The insurer, however, argued that the disputed provision requires notice of only the time limits for a plan's internal administrative review procedures, and not the time limit for bringing a civil action. Ruling for the participant, the First Circuit reasoned that an Eleventh Circuit decision cited by the insurer as supporting its reading of the provision did not definitively interpret the provision but merely concluded that the provision was ambiguous. (See Legal Update, Circuit Courts Disagree on Whether Claim Denial Letters Must Provide Notice of Limitations Periods.)
Rejecting the Eleventh Circuit's reading, the First Circuit held that claim denial letters must include notice of plan-imposed time limits for filing a civil action. The First Circuit indicated that this conclusion is consistent with recent decisions on this issue from the Third Circuit (Mirza v. Ins. Admin. of Am., Inc.) and the Sixth Circuit (Moyer v. Metro. Life Ins. Co.) (see Legal Updates, Claim Denial Letters Must Provide Notice of Plan Limits for Suing under ERISA: Third Circuit and Circuit Courts Disagree on Whether Claim Denial Letters Must Provide Notice of Limitations Periods). The First Circuit cited with favor the reasoning of the Third Circuit in Mirza, which concluded that the word "including" in the disputed provision meant that civil actions are logically, in the DOL's view, part of the review procedures for which notice must be provided. The First Circuit noted ERISA's remedial purpose and indicated that claimants are more likely to read information provided in a claim denial letter than a lengthy plan document.
Relatedly, the First Circuit addressed a requirement that a plaintiff, in cases involving regulatory violations, must show that the violation prejudiced review of the plaintiff's claims. On this issue, the First Circuit concluded that a claim denial letter that fails to include a plan's time limit for filing suit:
  • Is per se prejudicial.
  • Prohibits the plan administrator from being in substantial compliance with the DOL claims regulations (unless the notice defect is cured, for example, by providing a participant notice of the time limit in a subsequent letter that leaves the participant enough time to file suit).

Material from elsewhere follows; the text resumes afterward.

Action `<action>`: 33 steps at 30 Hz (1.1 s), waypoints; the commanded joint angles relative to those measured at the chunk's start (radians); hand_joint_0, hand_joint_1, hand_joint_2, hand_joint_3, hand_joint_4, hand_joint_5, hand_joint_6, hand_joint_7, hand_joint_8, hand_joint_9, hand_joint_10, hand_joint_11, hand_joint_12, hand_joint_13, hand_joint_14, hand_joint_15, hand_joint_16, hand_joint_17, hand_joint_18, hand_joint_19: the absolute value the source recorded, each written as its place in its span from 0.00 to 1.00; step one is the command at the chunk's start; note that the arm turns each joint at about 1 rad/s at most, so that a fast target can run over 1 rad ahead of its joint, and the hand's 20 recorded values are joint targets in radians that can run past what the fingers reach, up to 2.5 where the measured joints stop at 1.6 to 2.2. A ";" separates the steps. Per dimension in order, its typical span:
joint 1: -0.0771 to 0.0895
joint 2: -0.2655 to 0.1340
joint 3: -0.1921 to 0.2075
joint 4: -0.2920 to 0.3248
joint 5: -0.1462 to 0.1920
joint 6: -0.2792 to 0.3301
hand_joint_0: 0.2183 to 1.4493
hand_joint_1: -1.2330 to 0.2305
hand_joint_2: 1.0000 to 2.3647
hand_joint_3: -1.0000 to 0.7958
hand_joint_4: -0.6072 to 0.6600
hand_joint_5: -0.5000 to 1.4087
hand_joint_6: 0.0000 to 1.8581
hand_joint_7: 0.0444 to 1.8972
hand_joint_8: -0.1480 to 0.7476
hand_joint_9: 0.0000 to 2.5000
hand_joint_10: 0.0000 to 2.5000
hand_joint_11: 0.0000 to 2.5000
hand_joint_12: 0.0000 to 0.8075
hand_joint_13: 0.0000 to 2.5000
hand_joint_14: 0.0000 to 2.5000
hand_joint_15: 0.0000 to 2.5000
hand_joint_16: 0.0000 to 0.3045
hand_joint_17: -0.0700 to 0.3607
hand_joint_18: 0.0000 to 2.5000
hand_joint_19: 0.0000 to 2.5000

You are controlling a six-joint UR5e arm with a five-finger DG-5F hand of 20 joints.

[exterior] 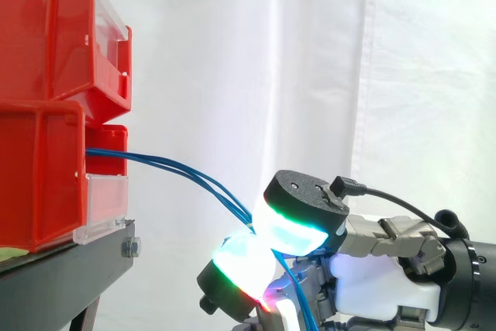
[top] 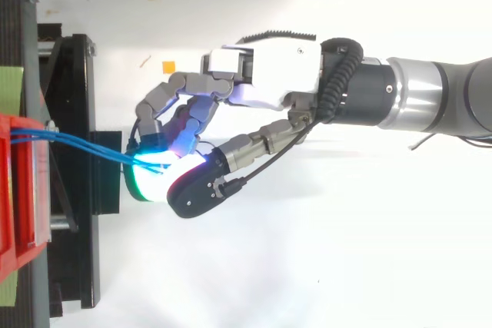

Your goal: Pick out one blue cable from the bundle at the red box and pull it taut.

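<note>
Several blue cables (exterior: 155,160): at least two strands, lying close together, too fine to count for sure.
Cable origin: the front of the lower red bin (exterior: 43,176), just above its clear front strip (exterior: 105,207).
Cable run: rightward and down from the bin in a shallow arc, nearly straight, the strands spreading a little before meeting at the hand. From above (top: 77,144) they cross the stand as one narrow band.
Cable end: pinched between two glowing pads (exterior: 291,234). Beyond the pinch, blue strands carry on downward past the hand to the bottom edge of the side view.
Hand (top: 265,74): fingers curled inward, thumb brought across to meet them, closed on the blue cables. The grip takes more than one strand, not a single one.
Pad glow: cyan and white with green rims, and a touch of magenta on the lower pad in the side view.
Hand position: to the right of the bins, apart from them, lower than the cables' exit point.
Arm (top: 438,101): comes in from the right, roughly level.
Upper red bin (exterior: 54,29): stacked on the lower one.
Black stand (exterior: 77,269): carries both bins.
Backdrop: white curtain (exterior: 310,60).
Stray mark: small orange square (top: 167,65) on the white surface, near the hand's knuckles seen from above.
</note>
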 commanded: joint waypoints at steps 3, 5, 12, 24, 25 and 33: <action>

Remedy for Notice Failure and Applicable Statute of Limitations

According to the First Circuit, the insurer's failure to include the plan's time limit for filing suit in its denial letter rendered the time limit inapplicable. In the absence of a plan-imposed deadline (and because ERISA does not provide a statute of limitations for benefit claims), the court borrowed the forum jurisdiction's most closely analogous statute of limitations to the ERISA claim. As a result, the First Circuit:
  • Applied Puerto Rico's 15-year statute of limitations for contract claims.
  • Held that the participant's claim was timely filed, and reversed and remanded to the district court.

Practical Impact

Although the circuit courts don't all agree regarding how much notice of plan-imposed time limits is required, at least three circuit courts have taken the view that a plan's claim denial letter must include the applicable time limit for a participant's right to sue, if such a time limit is to be enforceable. To avoid litigation on this question, it may be advisable to simply include the plan's time limit for filing suit in claim denial letters, as well as in the plan's summary plan description (SPD) (see SPD Compliance Chart for ERISA Plans).
The First Circuit noted, but did not rule on, the question of whether the DOL claims regulation at issue in this case requires plan administrators to provide notice of a forum state's statute of limitations when the plan itself does not impose a time limit for bringing suit under ERISA.